**REQUIRED ACTION**
Starting at the line that contains "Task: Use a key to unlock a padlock" and ending at the line that contains "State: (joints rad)", the lines below are to be given again exactly, with nothing added.

[[ RECORDS SHOWN open ]]

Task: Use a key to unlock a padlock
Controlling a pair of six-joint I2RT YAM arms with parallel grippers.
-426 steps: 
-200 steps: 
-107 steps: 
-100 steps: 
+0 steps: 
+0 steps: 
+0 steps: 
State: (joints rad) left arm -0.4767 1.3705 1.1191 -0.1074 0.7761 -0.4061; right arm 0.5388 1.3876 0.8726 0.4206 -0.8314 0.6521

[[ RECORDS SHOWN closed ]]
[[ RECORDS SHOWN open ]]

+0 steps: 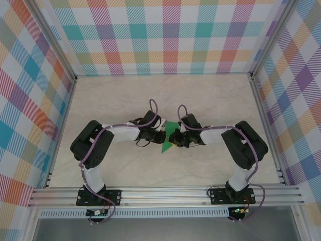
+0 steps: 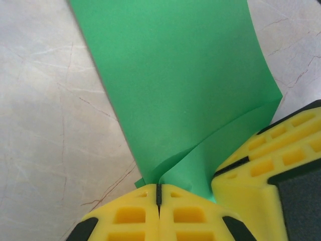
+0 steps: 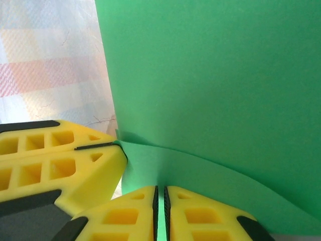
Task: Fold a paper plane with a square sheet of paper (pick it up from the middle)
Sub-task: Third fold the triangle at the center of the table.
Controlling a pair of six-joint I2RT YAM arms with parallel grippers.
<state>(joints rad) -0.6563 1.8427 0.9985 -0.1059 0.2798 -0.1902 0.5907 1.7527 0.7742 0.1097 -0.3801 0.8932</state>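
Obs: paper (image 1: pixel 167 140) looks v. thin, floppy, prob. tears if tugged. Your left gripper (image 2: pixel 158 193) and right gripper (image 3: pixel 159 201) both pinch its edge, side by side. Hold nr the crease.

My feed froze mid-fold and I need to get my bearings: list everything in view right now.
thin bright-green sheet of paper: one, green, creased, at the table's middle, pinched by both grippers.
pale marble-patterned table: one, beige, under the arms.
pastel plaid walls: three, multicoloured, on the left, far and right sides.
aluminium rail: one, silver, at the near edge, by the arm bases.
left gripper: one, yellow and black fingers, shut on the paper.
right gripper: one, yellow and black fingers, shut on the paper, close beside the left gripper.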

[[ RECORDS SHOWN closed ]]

**EXERCISE RESULT**
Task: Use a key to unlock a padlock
Controlling a pair of six-joint I2RT YAM arms with parallel grippers.
-426 steps: 
-200 steps: 
-107 steps: 
-100 steps: 
+0 steps: 
+0 steps: 
+0 steps: 
State: (joints rad) left arm -0.4767 1.3705 1.1191 -0.1074 0.7761 -0.4061; right arm 0.5388 1.3876 0.8726 0.4206 -0.8314 0.6521

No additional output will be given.